TZU (pronounced "Tee Zed Yoo") were an Australian hip hop group, formed in 1999 by Joelistics, Yeroc, Seed MC and Paso Bionic. They used instruments in live performances, giving their shows a rock-infused feeling. Duzy What joined in 2005. TZU released four studio albums, Position Correction (2004), Smiling at Strangers (2005), Computer Love (2008, which peaked in the ARIA Charts top 30) and Millions of Moments (2012), before disbanding in 2013.

History 

TZU were formed as an Australian hip hop band in 1999 in Melbourne, initially as a side project, by Joel Ma  Joelistics on vocals, guitar and bass guitar; Corey McGregor  Yeroc on drums and samplers; Phillip Norman  Seed MC or Countbounce on vocals, guitar and bass guitar (ex-Pan); Shehab Tariq  Paso Bionic (ex-Curse ov Dialect). Pan were a "drum-and-bass/funk/reggae mash-up" band, while Curse ov Dialect were an "oddball experimental hip hop group with a penchant for throwing meat at the audience."
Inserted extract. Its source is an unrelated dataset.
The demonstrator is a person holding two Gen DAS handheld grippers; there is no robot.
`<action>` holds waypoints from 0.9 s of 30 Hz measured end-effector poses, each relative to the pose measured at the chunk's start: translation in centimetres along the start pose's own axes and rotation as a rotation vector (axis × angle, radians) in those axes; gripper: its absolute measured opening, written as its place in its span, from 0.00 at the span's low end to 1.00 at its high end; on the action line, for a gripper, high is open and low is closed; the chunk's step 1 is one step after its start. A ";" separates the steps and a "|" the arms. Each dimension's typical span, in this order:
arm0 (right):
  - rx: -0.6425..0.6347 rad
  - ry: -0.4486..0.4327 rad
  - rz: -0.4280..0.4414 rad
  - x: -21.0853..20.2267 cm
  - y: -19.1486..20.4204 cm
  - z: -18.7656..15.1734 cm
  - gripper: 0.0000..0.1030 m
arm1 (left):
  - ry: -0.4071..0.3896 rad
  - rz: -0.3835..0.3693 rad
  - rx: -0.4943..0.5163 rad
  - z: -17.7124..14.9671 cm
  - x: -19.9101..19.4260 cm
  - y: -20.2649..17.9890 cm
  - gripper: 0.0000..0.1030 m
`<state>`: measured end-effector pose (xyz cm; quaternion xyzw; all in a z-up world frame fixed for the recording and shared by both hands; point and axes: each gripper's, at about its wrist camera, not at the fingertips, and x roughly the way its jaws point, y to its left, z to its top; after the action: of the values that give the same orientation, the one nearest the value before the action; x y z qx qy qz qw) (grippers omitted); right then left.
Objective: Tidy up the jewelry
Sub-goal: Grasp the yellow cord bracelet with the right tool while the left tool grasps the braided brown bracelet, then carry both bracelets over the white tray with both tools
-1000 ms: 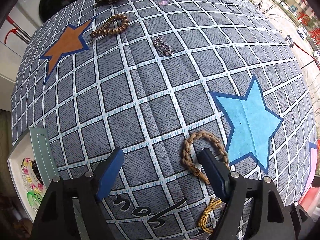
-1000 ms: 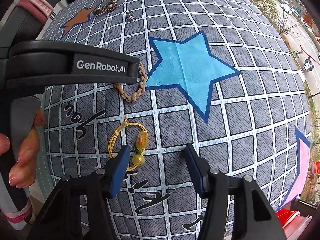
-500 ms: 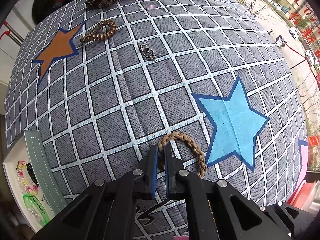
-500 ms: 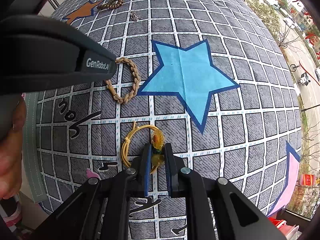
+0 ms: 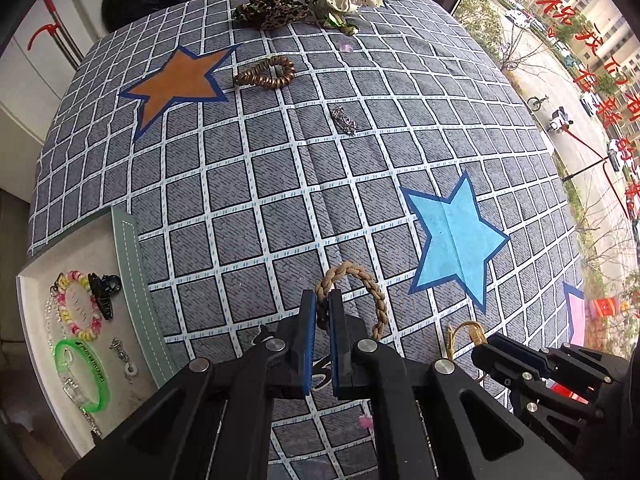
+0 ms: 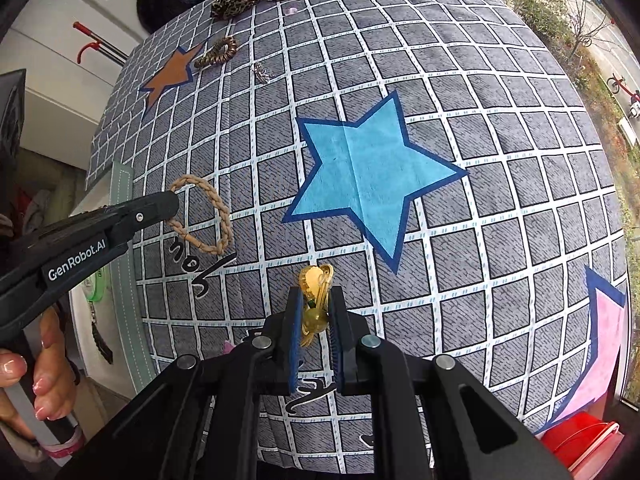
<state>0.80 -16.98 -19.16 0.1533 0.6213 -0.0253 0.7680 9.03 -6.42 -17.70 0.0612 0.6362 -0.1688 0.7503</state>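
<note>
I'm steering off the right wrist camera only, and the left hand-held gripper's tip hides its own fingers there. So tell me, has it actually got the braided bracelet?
Observer: Yes. In the left wrist view the left hand-held gripper is shut on the braided bracelet, pinching the left side of the loop.
Operator: Good. My right hand-held gripper has the gold bracelet. I only see the tray's edge; what's in it?
Observer: The tray holds a beaded bracelet, a black claw clip and a green band.
</note>
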 end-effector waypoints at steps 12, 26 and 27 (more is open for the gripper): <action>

According to Joelistics, the group's name is taken from the Chinese philosopher Lao Tzu, which was suggested by Lee Hartney of the Smith Street Band. Styled as TZU and originally pronounced "Tzu" its pronunciation was changed to "Tee Zed You" to add an "element of mystery." Their debut seven-track extended play (EP), um... just a liddlbidova mic check (2001), was recorded in a portable studio, "in the back of a truck," parked near Hobart. Local Noises Tony Mitchell described it as "tentative." After the EP's appearance they were signed to Liberation Music.

TZU's debut album, Position Correction, appeared on 19 February 2004 and was co-produced by Seed and Yeroc, which peaked just outside the ARIA Charts top 100 in March. Greg Lawrence of WHAMMO described how the quartet, "[are] a bunch of true technicians who successfully transmit their love for beats and lyrics. The double-pronged vocal attack is more exact than the scalpel of a master surgeon, the subterranean bass growls and snappy beats are premium." Mitchell felt, "[it] covers a wide range of moods, styles and tempos, and represents another new direction in Australian hip-hop coming from an idiosyncratic Melbourne push which is making an important impact on local indigenisations of the genre." 
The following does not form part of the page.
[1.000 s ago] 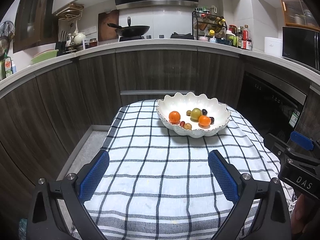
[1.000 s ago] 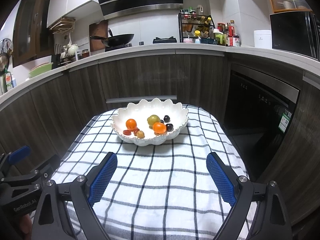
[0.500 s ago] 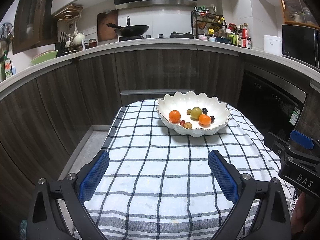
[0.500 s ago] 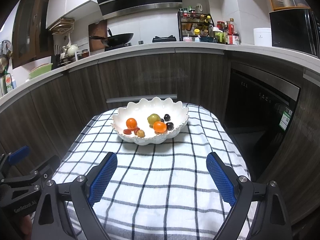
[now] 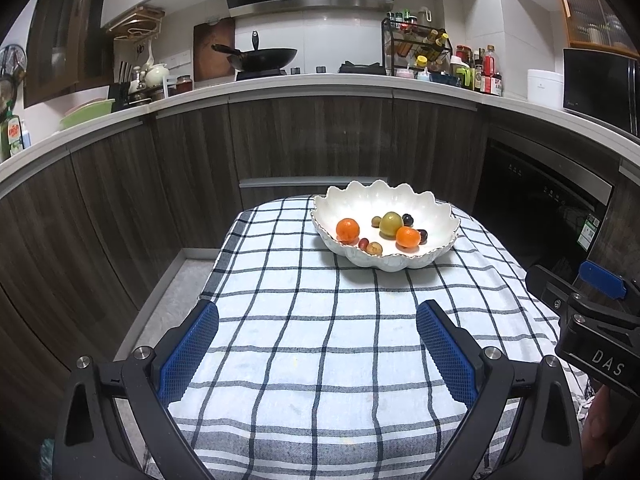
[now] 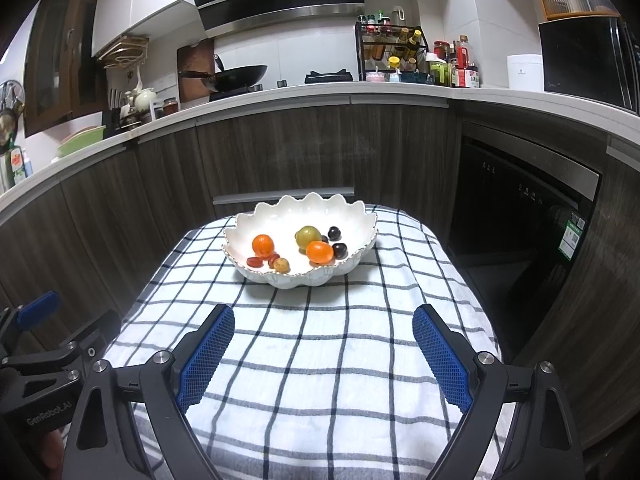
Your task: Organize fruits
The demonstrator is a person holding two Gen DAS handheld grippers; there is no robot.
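Your one white bowl (image 6: 352, 258), frame centre on the checked cloth (image 6: 320, 360), holds two oranges (image 6: 263, 245), one green fruit (image 6: 308, 235), perhaps three dark grapes (image 6: 339, 250); left gripper (image 5: 318, 344) and right gripper (image 6: 324, 344) both gape empty

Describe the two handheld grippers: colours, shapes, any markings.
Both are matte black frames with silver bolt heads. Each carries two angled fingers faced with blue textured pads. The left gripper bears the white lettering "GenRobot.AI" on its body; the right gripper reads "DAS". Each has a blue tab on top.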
In 2005 keyboard player, Duzy What was added to the group's line-up. TZU issued their second studio album, Smiling at Strangers, which was produced by Magoo (Regurgitator, Butterfingers). It reached the ARIA Albums Chart top 100 in late September. Mitchell noticed, "[they] can successfully combine rock and hip hop... through a desire to experiment with and stretch the often restrictive parameters of MCing and Djing." Simon Jones of Soulshine compared it to their debut album, "[they] have taken a more instrument-based approach in the studio, leaving behind the beats and samples of their debut Position Correction and replacing them with guitars, piano, drums and the occasional horn line." In February 2006 the album was short-listed for the inaugural Australian Music Prize for releases in 2005.

In February-March 2006, they won Yahoo! Music's "Who's Next" monthly music public-voted poll. In November of that year they re-released Smiling at Strangers as a limited edition 2×CD, Snarling at Strangers, with the addition of a second five-track disc, Snarl, and three music videos. The additional, previously unreleased tracks were described by Tristan of There Is no Roseability as, "a harsh critique of current politics/society. It's not as militaristic or angry as The Herd's material, but it's harsh nonetheless. It still has the genius wit and timelessness of Australian hip-hop."

In 2008, the band released their third studio album, Computer Love. Rolling Stone Australia said "Melbourne group TZU just can't stop upping the ante ... They meld classic eighties electro with the more traditional funk keeping the emphasis on authenticity and class throughout." Inpress said "Computer Love is full of old school synth's, masterful sampling and live instrumentation - a maverick in its field and release that will set a new standard for the Australian music landscape."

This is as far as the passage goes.